When a line below holds the string "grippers", show that line.

<<<<

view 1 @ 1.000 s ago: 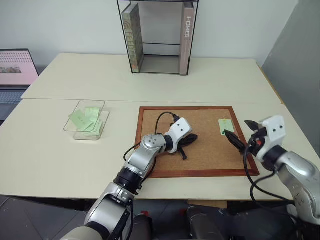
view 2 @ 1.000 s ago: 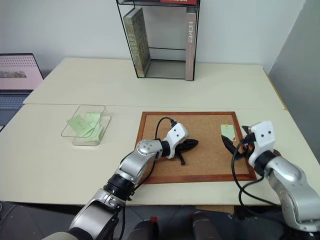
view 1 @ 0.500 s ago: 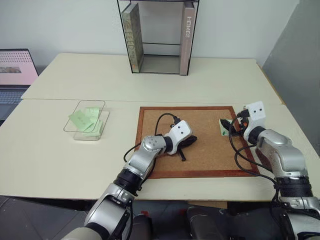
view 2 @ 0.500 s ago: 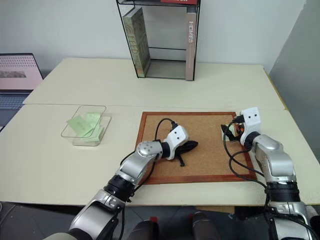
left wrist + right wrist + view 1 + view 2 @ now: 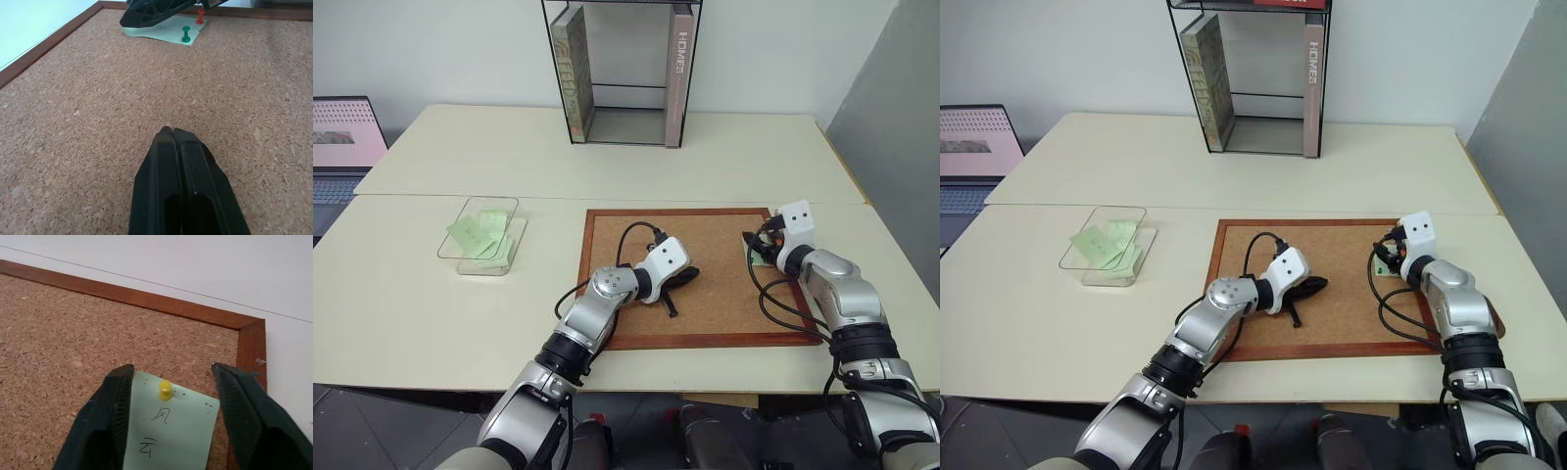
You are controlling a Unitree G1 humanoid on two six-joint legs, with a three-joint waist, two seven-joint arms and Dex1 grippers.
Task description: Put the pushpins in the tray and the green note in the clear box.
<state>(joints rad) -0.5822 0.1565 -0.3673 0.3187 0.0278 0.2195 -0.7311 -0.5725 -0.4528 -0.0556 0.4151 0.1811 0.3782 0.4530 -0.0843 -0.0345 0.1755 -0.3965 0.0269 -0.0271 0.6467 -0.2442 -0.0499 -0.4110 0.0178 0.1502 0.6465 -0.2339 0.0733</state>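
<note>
The right claw (image 5: 168,382) has come in from the lower right of the head views, where it hung off the corkboard's (image 5: 705,294) edge a second ago, to the board's upper right corner. It sits over the green note (image 5: 171,428), its fingers (image 5: 105,416) spread apart on either side of the slip and not gripping anything. The note is pinned flat to the cork near the right of the frame. In the right wrist view a pin (image 5: 165,389) with a yellowish head stands in the note between the fingers. In the left wrist view a green pushpin (image 5: 186,34) and a red pushpin (image 5: 200,15) stand in the same note, beside the right claw.

The left claw (image 5: 172,131) has not moved: pressed shut, empty, resting at the middle of the corkboard.

The clear box (image 5: 481,238) lies unchanged at the left of the tabletop (image 5: 431,313), with pale green slips (image 5: 480,235) in it. The book stand (image 5: 623,73) stays at the top centre.
</note>
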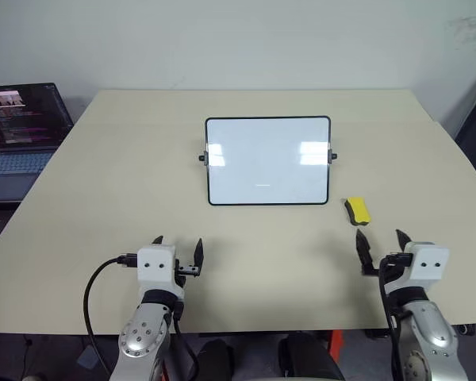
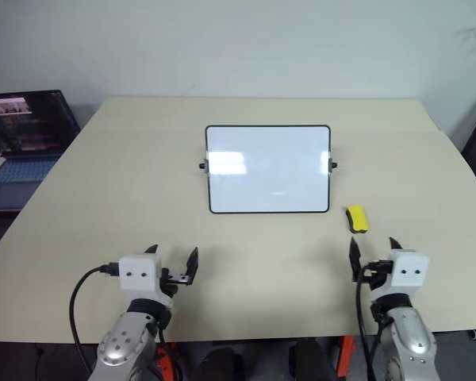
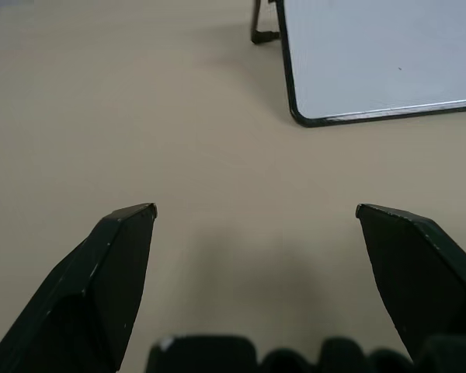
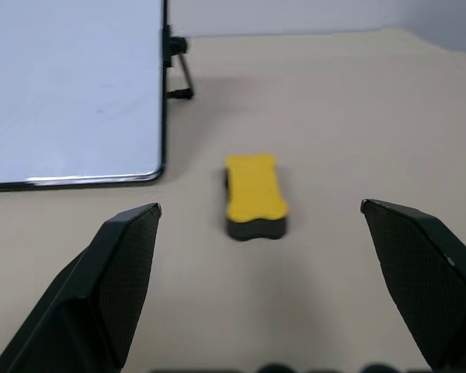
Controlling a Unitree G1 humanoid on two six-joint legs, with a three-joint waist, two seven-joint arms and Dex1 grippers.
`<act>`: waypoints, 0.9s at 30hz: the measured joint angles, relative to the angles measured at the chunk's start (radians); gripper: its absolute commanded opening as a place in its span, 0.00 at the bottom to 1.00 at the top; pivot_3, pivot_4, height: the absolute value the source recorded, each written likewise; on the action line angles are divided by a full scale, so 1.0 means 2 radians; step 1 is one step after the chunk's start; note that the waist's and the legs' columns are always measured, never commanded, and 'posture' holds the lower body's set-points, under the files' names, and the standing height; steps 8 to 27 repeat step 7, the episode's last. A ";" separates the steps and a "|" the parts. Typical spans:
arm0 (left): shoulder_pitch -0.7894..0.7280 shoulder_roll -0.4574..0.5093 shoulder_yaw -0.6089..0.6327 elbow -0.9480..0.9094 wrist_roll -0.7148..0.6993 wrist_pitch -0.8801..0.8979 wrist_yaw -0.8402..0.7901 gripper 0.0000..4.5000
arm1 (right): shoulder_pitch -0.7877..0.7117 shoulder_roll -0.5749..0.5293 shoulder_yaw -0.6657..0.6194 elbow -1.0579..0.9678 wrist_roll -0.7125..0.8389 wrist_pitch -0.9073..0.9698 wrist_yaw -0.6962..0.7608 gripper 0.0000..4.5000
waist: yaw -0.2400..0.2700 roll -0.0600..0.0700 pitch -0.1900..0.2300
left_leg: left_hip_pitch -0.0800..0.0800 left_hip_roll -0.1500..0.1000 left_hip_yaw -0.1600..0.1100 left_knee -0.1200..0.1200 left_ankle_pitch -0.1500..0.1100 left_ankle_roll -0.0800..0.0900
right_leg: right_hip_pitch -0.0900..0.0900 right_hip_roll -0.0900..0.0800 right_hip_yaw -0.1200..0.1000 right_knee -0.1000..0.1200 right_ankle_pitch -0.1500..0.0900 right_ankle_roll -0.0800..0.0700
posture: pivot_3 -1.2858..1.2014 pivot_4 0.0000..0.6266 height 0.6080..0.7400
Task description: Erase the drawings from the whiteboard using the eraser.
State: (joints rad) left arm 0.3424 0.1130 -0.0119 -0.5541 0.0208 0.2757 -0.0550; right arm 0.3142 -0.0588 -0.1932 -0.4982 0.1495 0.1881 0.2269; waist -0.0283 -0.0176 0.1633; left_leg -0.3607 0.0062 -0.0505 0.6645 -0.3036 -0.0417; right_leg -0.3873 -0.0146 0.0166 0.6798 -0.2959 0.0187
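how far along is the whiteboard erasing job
Apparently finished: the glossy white black-framed whiteboard looks wiped clean, apart from one tiny faint smudge low on it. Nothing is in hand: the small yellow block eraser lies on the beige table beside the board, and the left gripper and right gripper hover open-jawed.

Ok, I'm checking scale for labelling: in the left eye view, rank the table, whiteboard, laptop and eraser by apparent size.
1. table
2. whiteboard
3. laptop, though the picture's edge cuts it off, so its rank against the whiteboard is unsure
4. eraser
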 measured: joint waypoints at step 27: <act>0.012 0.004 0.000 -0.001 0.000 -0.002 -0.004 1.00 | 0.049 -0.010 0.009 -0.008 0.001 -0.014 0.005 1.00 | 0.001 0.000 0.000 | 0.000 0.000 0.000 -0.001 0.000 0.000 | 0.000 0.000 0.000 0.000 0.000 -0.001 | 0.52 0.24 1.00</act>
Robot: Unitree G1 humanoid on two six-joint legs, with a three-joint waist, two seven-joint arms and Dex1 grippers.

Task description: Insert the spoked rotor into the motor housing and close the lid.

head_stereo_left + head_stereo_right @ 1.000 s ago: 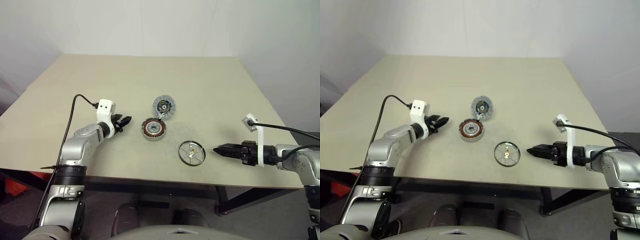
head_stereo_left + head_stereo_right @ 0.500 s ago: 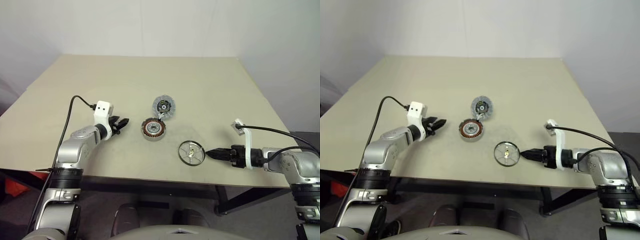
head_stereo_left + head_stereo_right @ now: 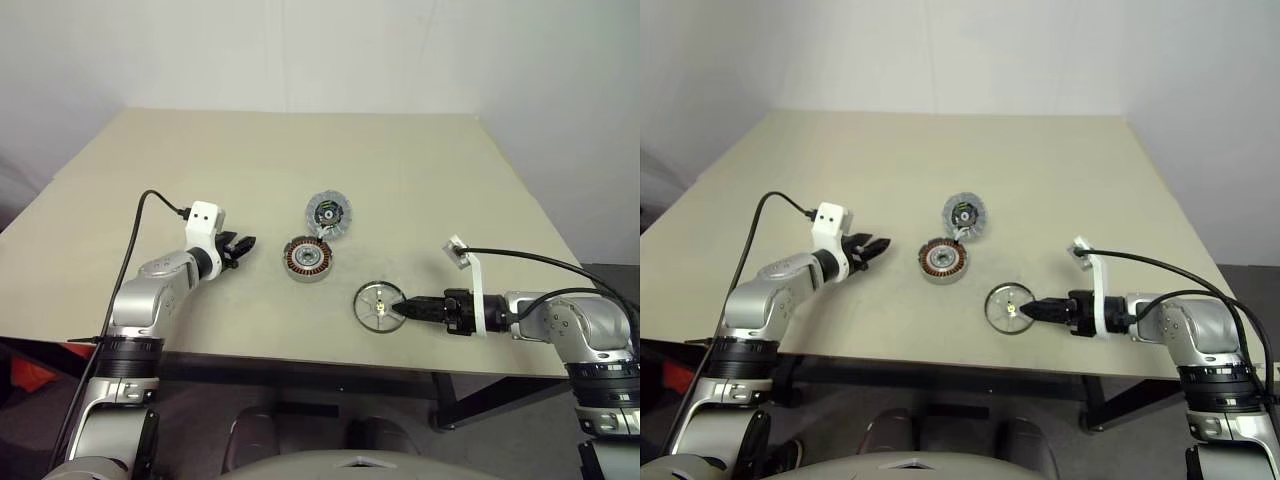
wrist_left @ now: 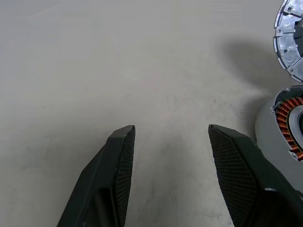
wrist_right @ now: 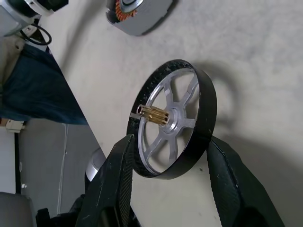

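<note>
A: Beige table [image 3: 420,170] against a plain white wall, nothing put together yet. Nearest you, close to the front edge, the rotor [image 3: 381,306] lies flat and on its own. Your right gripper [image 3: 400,308] is at its rim, fingers wide, one on each side in the right wrist view. I can't tell if they touch it, and it isn't lifted.

B: And further back?

A: The housing [image 3: 307,258] sits mid-table with its copper windings showing and an open middle, so you've inserted nothing. Just behind it is the lid [image 3: 328,213], tilted with one edge resting on or right beside the housing, I can't tell which. It is off either way.

B: Left side?

A: Your left gripper [image 3: 243,245] sits near the housing, apart from it, fingers [image 4: 120,156] spread and holding nothing.

B: So what's left?

A: Everything, I'd say: grip the rotor, carry it to the housing, seat it, then fit the lid.

B: Changes from a second ago?

A: Your right gripper was well to the right of the rotor, clear of it. It has slid left and now brackets the rim. Left gripper has barely shifted. All three parts are where they were.
</note>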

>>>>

■ **Result**
You are controlling a Unitree G1 humanoid on two six-joint legs, with a three-joint waist, two seven-joint arms and Dex1 grippers.
Controlling a Unitree G1 humanoid on two six-joint legs, with a three-joint waist, two seven-joint arms and Dex1 grippers.
Robot: Unitree G1 humanoid on two six-joint legs, with a three-joint waist, two seven-joint arms and Dex1 grippers.

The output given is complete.